Record-Setting Female Astronaut Shannon Lucid Leaving NASA

Astronaut Shannon Lucid on the Russian Mir space station.
During off-duty time in the Spacehab Module, astronaut Shannon W. Lucid uses the microgravity of space to fabricate her own kind of easy chair as the days of her lengthy Russian Mir Space Station stay as a cosmonaut guest researcher come to a close in September 1996. (Image credit: NASA)

NASA astronaut Shannon Lucid, the only American woman to live aboard the Russian Mir space station, and a member of NASA's first astronaut class to include women, has retired after a long and outstanding career at the agency.

Lucid's time at NASA spans more than three decades, which includes five spaceflights. In total, she has logged 5,354 hours, or more than 223 days, in space, agency officials said in a statement. From August 1991 to June 2007, Lucid also held the international record for the most days spent in orbit by any woman.

Lucid is the only American woman to have lived and worked on the Russian Mir space station. Her stay lasted more than 188 days, which was the longest mission of any American aboard that former orbiting outpost.

Lucid's time on Mir also made her the record holder for the longest single flight by a woman, but this milestone was later surpassed by Sunita Williams in 2006. Lucid then served as NASA's Chief Scientist at NASA Headquarters in Washington, D.C. from 2002 to 2003, before returning to the Johnson Space Center. [Biggest Human Spaceflight Records of All Time]

Among other duties as part of the Astronaut Office, Lucid frequently served as the capsule communicator on space station and space shuttle missions, and many will likely remember her distinctively cheerful voice as the go-between for the crews and Mission Control.

"Shannon is an extraordinary woman and scientist," Peggy Whitson, chief of NASA's Astronaut Office at the Johnson Space Center in Houston, said in a statement. "She paved the way for so many of us. She was a model astronaut for long-duration missions, and whether she was flying hundreds of miles up in space or serving as Capcom [capsule communicator] during the overnight hours for our space shuttle and space station crews, she always brought a smile to our faces. Like so many others, I always will look up to her."

Lucid was selected by NASA in 1978, and graduated with five other women as the agency's first female astronauts.

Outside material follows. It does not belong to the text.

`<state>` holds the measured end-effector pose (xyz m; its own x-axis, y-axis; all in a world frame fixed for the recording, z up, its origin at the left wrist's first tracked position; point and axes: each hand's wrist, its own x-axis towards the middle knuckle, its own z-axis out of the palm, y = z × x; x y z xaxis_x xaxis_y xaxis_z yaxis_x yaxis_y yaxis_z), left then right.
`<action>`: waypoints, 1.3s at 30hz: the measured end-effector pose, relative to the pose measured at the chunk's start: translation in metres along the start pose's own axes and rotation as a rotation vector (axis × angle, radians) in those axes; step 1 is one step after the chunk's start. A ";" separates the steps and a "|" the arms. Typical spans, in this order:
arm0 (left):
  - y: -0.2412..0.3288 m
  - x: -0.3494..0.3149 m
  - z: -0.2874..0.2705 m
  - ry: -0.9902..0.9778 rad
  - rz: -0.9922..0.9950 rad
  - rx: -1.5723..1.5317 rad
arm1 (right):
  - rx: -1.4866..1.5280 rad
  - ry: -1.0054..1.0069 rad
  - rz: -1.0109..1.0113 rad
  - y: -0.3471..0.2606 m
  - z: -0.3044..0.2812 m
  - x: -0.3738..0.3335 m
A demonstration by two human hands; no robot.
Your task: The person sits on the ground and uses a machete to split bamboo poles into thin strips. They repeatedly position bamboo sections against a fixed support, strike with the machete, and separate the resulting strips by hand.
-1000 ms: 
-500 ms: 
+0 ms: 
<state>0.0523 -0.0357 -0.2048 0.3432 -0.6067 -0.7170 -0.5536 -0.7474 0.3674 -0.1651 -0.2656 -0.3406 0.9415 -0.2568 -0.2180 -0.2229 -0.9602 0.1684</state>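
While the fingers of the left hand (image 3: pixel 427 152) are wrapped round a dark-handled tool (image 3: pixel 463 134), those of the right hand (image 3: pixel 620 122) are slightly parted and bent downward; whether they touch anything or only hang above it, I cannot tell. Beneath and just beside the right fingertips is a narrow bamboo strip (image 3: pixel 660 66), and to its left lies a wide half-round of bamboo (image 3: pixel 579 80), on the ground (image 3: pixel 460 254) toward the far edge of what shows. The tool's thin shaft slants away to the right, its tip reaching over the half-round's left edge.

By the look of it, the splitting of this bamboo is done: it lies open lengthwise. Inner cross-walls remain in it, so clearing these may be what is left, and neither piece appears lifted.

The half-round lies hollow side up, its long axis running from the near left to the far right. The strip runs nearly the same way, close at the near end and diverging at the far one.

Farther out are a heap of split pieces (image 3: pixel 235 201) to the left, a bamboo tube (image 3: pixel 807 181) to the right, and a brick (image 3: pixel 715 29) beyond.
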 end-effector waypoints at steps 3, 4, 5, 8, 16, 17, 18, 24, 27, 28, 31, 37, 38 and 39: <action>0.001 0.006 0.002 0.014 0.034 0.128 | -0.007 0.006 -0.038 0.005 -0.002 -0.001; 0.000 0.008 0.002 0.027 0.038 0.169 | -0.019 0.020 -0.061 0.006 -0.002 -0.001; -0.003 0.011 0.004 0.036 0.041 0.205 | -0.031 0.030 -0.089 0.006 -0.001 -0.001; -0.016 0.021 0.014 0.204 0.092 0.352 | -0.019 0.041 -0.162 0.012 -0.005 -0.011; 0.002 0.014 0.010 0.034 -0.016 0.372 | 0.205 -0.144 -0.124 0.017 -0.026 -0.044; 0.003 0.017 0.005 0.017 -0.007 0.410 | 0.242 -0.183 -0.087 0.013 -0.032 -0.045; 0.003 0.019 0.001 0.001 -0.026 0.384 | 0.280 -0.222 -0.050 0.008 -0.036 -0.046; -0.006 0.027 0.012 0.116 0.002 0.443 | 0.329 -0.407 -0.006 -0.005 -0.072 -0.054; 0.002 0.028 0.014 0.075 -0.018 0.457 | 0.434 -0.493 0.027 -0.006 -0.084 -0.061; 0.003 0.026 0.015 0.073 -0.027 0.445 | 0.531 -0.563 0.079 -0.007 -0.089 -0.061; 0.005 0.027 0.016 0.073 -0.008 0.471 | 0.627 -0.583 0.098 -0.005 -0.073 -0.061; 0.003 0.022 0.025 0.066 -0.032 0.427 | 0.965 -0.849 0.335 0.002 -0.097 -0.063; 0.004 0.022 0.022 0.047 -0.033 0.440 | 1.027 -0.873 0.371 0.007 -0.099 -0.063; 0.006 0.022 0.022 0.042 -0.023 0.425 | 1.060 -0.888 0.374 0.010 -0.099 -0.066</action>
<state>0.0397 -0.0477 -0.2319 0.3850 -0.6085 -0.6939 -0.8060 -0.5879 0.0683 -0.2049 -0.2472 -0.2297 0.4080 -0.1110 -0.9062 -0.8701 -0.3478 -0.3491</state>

Her first three shuttle missions, STS-51G in 1985, STS-34 in 1989, and STS-43 in 1991, deployed satellites, including the Galileo spacecraft to explore Jupiter. Her fourth shuttle mission, STS-58 in 1991, was designed to conduct a series of medical experiments and engineering tests.

In March 1996, Lucid visited Mir aboard the space shuttle Atlantis on its STS-76 mission. There, she performed a variety of science experiments before returning aboard Atlantis in September 1996 on the STS-79 mission.